In realtà la partita più grossa in gioco al momento tra Italia e Francia – dopo una «pace» suggellata dalla partecipazione italiana alla missione a guida francese in Niger (decisa, anche quella, a Parlamento già «scaduto») in funzione di «controllo dei flussi migratori» e «sicurezza»- riguarda i destini di Leonardo, ex Finmeccanica, che il governo di Parigi «amerebbe» coinvolgere in una fusione a tre: con Airbus e Thales. I conti di Leonardo non sono brillanti, come si evince sottotraccia dal piano industriale per gli investitori presentato solo due giorni fa dall’ad Alessandro Profumo.

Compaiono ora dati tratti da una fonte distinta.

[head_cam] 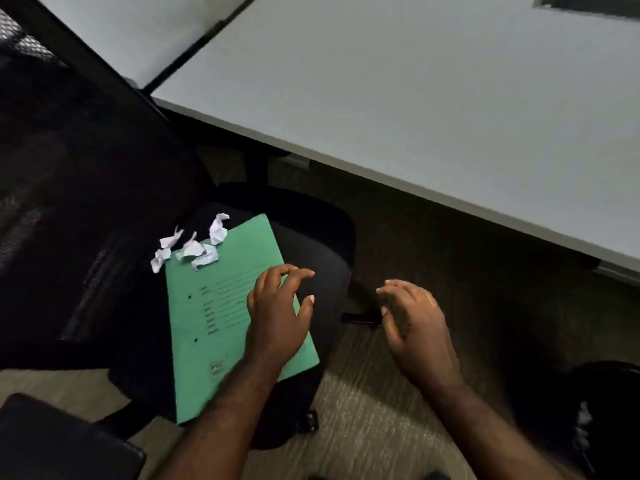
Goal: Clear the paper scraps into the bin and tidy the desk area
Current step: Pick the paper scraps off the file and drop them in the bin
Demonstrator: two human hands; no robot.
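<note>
A green paper folder (pixel 214 323) lies on the seat of a black office chair (pixel 311 244). Several crumpled white paper scraps (pixel 194 249) sit at the folder's far end, some on it and some on the seat beside it. My left hand (pixel 277 317) hovers over the folder's right edge, fingers apart and holding nothing. To its right, my right hand (pixel 412 320) hangs over the floor, also open and empty. No bin can be made out for certain.
A white desk (pixel 415 98) spans the upper right, its edge running diagonally above the chair. The chair's mesh back (pixel 52 168) fills the left. A dark round object (pixel 588 410) stands at the lower right on the carpet. Another dark surface (pixel 52 441) sits at lower left.
</note>
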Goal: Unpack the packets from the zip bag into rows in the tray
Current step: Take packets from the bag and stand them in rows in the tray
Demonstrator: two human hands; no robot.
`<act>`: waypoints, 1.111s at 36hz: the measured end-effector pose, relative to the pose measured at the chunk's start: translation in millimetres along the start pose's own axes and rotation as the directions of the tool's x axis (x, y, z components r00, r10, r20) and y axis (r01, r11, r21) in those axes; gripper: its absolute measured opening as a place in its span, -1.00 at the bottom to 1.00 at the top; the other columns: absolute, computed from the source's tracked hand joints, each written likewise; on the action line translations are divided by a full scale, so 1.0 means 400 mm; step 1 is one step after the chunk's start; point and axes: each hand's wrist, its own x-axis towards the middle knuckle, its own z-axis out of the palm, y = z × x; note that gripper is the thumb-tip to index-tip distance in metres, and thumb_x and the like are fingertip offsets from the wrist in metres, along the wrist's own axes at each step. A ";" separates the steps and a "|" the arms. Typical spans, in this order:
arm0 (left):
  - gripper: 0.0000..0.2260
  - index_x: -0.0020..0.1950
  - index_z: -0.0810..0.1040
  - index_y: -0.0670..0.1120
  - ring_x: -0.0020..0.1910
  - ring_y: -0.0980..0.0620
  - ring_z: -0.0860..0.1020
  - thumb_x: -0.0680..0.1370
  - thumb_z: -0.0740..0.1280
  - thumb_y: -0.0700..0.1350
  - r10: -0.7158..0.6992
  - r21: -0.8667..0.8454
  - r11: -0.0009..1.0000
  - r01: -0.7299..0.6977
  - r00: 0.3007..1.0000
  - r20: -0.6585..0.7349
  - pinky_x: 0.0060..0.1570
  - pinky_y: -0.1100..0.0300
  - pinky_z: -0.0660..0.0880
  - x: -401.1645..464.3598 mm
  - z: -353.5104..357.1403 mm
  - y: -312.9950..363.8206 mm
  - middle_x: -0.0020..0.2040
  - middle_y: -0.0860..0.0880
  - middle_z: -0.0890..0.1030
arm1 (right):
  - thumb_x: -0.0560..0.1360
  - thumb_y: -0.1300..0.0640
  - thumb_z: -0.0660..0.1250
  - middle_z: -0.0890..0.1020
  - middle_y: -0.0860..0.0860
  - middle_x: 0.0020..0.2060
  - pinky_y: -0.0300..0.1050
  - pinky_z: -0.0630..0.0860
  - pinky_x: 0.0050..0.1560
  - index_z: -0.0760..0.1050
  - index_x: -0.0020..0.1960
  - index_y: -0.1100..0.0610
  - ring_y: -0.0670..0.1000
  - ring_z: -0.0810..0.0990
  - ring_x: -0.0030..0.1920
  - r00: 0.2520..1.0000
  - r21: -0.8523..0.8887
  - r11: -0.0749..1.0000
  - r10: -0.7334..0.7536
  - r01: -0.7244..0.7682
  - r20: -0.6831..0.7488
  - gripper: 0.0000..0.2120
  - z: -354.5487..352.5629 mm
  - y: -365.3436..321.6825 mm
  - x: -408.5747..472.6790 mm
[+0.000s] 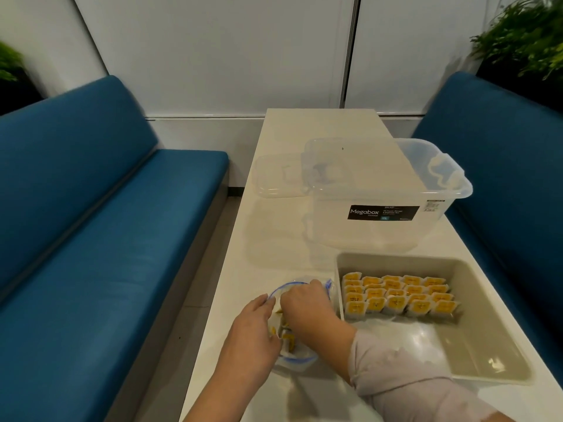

Profumo, pur presentando una relazione tutta incentrata sulle magnifiche sorti e progressive del gruppo incentrate sui sistemi di difesa, radar per la sorveglianza, missili e comunque commesse militari- ha parlato di «vera svolta» solo nel 2020 – ha dovuto ammettere che «il 2017 è stato un anno deludente» e che si prevede un 2018 stagnante. La speranza, per il banchiere che ha finora evitato lo spezzatino dell’industria pubblica ormai concentrata sulla difesa dopo la cessione ai coreani degli asset civili-ferroviari, è fondata sul riarmo europeo e britannico post Brexit e sulle «opportunità di sviluppo» nell’area Asia-Pacifico.
Profumo ha detto a Vergiate che nutre speranze che le spese per la difesa raggiungano addirittura il 4 % del Pil a livello europeo, cioè il doppio della soglia ottimale consigliata dalla Nato. Profumo vorrebbe che i destini dell’ex Finmeccanica entrassero a far parte del trattato di partenariato economico e commerciatele italo-francese noto come «Trattato del Quirinale» che il prossimo governo e il prossimo Parlamento saranno chiamati ad approvare.
Con quali rapporti di forza sarà redatto il trattato si può forse prefigurare dalle due figure nominate da Gentiloni come super consulenti, saltando la Farnesina: Paola Severino, direttrice dell’università confindustriale Luiss e Franco Bassanini, «compagno di banco» di Macron nella commissione Attali.